The Liability of the City of Massillon under R.C. 2744.02(B)(1)(b)
The City will be liable for the conduct of the firefighters if that conduct was wanton. (The City would also be liable if the conduct was willful, but Anderson never alleged that.) The appeals court found the following evidence created material issues of fact on the question of wantonness by the firefighters:
- The alleged violations of local ordinances and departmental policies in the operation of Engine 211
- Approaching the intersection at a speed greatly in excess of the 25mph speed limit
- Approaching a blind intersection without slowing or stopping. On the day of the accident, a tree, utility pole, bushes, parked cars, and a house close to the street partially obstructed the view of the traffic as the fire truck approached the intersection.
- Whether Annen’s conduct as captain violated Fire Department policies on ensuring that the driver is operating the vehicle in a safe and prudent manner at all times.

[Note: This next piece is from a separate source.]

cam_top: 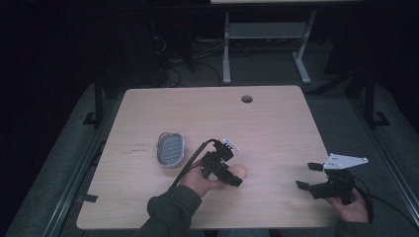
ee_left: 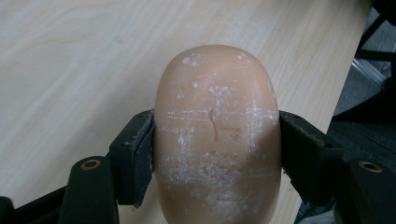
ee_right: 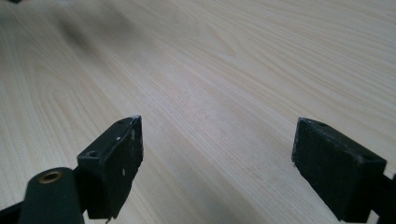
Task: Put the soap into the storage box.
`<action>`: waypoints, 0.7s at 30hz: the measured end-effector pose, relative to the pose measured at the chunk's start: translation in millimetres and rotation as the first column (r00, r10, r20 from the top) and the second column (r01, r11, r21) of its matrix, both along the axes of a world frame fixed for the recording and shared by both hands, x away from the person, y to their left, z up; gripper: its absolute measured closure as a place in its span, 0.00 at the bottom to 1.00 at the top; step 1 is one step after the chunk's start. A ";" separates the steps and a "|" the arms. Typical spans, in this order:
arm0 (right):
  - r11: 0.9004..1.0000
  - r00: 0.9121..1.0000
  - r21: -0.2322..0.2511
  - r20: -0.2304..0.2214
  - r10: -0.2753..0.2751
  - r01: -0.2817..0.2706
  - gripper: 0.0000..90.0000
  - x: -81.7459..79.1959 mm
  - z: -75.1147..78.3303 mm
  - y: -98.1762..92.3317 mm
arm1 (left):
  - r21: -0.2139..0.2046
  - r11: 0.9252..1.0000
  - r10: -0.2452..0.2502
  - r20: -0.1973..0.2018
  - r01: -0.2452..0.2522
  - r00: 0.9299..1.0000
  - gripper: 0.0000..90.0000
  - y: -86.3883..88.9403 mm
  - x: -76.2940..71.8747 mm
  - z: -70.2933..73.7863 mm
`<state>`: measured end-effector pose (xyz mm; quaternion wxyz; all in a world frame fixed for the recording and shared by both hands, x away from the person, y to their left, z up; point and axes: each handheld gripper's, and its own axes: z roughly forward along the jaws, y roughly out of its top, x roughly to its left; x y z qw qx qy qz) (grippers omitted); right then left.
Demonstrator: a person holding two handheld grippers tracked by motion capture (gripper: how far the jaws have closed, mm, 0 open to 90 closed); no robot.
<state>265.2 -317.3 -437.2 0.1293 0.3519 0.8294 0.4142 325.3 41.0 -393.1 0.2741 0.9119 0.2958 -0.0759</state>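
A peach-coloured oval bar of soap [ee_left: 217, 135], scuffed with white marks, sits between the two black jaws of my left gripper [ee_left: 215, 144], which is shut on its sides. In the high view the left gripper [cam_top: 236, 176] is near the middle of the table's front half, with the soap [cam_top: 240, 171] poking out to its right. A grey soap dish [cam_top: 171, 149] with a slotted insert lies on the wood to the left of that hand. My right gripper [cam_top: 307, 176] hovers at the table's front right with its jaws wide apart; the right gripper [ee_right: 217, 154] has bare wood between them.
The light wooden table [cam_top: 276, 123] has a round cable hole [cam_top: 247, 98] near its far edge. Beyond it stand the white legs of another desk [cam_top: 226, 49] and cables on the dark floor. The table's right edge [ee_left: 348, 70] runs close to the held soap.
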 end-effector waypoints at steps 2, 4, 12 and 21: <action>1.000 1.000 0.000 0.003 -0.001 0.001 0.18 0.5 -0.1 -0.7 | -0.019 1.000 0.019 -0.028 -0.019 0.999 0.36 5.7 4.9 3.2; 1.000 1.000 0.000 0.000 -0.001 0.001 0.18 0.8 -0.2 -0.8 | -0.029 0.999 0.029 -0.040 -0.031 0.999 0.36 8.4 7.3 4.3; 1.000 1.000 0.008 -0.003 0.001 -0.001 0.18 2.5 -0.7 -1.2 | -0.014 0.996 0.083 -0.055 -0.083 0.995 0.36 23.3 21.2 18.7; 1.000 1.000 0.009 -0.003 -0.003 0.003 0.18 2.9 -0.3 -1.0 | -0.028 0.990 0.133 -0.073 -0.135 0.988 0.36 38.2 36.2 31.7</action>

- Whether the siren of Engine 211 was masked by the siren of a pumper truck which preceded it through the intersection on its run.
The Liability of Toles and Annen under R.C. 2744.03(A)(6)(b)
If the firefighters are found reckless, they would not be entitled to immunity. The appeals court also found that the speed at which the firefighters approached an intersection with limited visibility created a genuine issue of material fact on the question of recklessness of the two firefighters.
Should Full Defense Apply to the City and the Firefighters?
The appeals court also rejected, as did the trial court, the city’s argument that the full defense to liability codified at R.C. 2744.02(B)(1)(b) should apply both to the city and its employees. The city argued that because R.C. 2744.07(A)(1) and R.C. 2744.07(A)(2) require the political subdivision to defend and indemnify its employees, R.C. 2744.03(A)(6)(b) therefore defeats the purpose of the “full defense” provision of R.C. 2744.02(B)(1). The appeals court found this argument unpersuasive, noting that the General Assembly clearly intended different degrees of care for a political subdivision and its employees.
Next Step?
It is likely the city will try and appeal the case again to the Supreme Court of Ohio. I’m betting, though, the Court won’t take it again. But this is by no means an easy win for the plaintiff. I suspect firefighters on emergency runs get a lot of benefits of the doubt. Still, I think the evidence of recklessness looks strong here; wantonness much less so.